Conclusione sui termocamini stufe a legna
Se mi chiedete un parere da perito, ve lo do senza giri di parole: con i termocamini stufe a legna si risparmia solo se l’impianto è progettato come un tutt’uno. Il generatore è un terzo del costo; la canna fumaria, l’aria, l’idraulica e la messa in servizio contano il doppio. Comunque, ho visto impianti da 8.000 euro rendere meno di uno da 3.000, solo per una presa d’aria mancante.

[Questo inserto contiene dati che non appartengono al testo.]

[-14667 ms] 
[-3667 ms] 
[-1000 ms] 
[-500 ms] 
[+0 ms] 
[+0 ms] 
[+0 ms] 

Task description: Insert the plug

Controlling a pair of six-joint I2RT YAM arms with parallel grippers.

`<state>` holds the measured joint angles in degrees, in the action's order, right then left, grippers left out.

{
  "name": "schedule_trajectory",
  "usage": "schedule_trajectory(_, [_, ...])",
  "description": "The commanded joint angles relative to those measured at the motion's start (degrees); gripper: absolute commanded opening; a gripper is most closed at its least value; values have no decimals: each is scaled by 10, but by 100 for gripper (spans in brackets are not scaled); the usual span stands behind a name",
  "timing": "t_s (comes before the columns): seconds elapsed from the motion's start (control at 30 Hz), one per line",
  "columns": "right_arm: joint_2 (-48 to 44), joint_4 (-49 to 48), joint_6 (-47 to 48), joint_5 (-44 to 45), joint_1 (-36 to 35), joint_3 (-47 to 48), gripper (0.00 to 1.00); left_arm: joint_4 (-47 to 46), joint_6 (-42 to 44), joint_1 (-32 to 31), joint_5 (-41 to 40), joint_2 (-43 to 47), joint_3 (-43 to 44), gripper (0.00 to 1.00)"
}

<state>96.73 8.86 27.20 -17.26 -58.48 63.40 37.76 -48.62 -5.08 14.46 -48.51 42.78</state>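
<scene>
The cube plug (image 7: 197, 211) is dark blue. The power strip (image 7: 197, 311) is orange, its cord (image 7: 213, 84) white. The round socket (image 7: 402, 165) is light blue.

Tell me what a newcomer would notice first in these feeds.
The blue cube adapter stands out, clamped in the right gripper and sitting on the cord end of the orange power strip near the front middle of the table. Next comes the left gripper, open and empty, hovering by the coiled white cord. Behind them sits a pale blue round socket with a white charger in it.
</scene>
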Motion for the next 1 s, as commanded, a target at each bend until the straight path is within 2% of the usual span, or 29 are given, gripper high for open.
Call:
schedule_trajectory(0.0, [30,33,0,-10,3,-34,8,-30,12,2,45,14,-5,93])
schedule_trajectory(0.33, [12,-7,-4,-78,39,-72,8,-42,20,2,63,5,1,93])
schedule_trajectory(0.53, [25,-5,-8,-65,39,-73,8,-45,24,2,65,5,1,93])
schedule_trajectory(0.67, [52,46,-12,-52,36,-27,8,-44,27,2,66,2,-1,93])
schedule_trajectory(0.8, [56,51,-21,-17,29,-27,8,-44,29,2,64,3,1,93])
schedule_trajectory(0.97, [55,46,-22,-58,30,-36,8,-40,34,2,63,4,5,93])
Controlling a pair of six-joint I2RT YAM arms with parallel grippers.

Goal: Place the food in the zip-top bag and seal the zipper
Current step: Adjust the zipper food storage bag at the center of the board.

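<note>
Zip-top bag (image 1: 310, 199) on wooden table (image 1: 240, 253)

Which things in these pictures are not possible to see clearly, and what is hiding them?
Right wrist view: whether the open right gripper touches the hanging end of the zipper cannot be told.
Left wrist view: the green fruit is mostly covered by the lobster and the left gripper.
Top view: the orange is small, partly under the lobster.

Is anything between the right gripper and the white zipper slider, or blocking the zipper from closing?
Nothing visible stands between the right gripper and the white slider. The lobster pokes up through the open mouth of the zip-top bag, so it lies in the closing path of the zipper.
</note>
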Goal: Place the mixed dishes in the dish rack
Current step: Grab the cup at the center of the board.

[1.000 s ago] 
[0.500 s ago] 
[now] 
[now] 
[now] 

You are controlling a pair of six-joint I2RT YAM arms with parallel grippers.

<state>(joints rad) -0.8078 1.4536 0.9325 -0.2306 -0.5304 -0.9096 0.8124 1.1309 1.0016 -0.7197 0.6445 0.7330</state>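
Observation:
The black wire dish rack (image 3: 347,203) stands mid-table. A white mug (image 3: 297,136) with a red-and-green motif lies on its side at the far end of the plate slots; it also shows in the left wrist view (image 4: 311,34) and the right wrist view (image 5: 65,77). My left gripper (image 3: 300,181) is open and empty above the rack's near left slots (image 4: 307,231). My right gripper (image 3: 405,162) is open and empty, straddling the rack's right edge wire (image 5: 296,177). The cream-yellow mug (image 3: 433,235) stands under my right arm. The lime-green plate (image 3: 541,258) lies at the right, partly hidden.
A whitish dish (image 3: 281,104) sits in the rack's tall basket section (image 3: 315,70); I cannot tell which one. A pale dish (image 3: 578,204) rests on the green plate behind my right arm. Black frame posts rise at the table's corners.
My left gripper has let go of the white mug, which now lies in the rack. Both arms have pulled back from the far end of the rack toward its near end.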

In breve, la mia previsione è questa: con l’ecodesign, il registro nazionale e i limiti comunali sempre più stretti, nei prossimi anni la legna resterà una scelta intelligente solo per chi installa apparecchi di classe alta e ne cura la manutenzione con costanza. Al contrario, chi compra oggi un generatore certificato A+, con canna fumaria coibentata e aria esterna, non dovrà cambiare nulla per un decennio. Chi risparmia sui dettagli, invece, pagherà due volte. In conclusione, dopo vent’anni di cantieri vi dico su quale lato conviene stare: quello della progettazione seria, prima ancora di quello del portafoglio.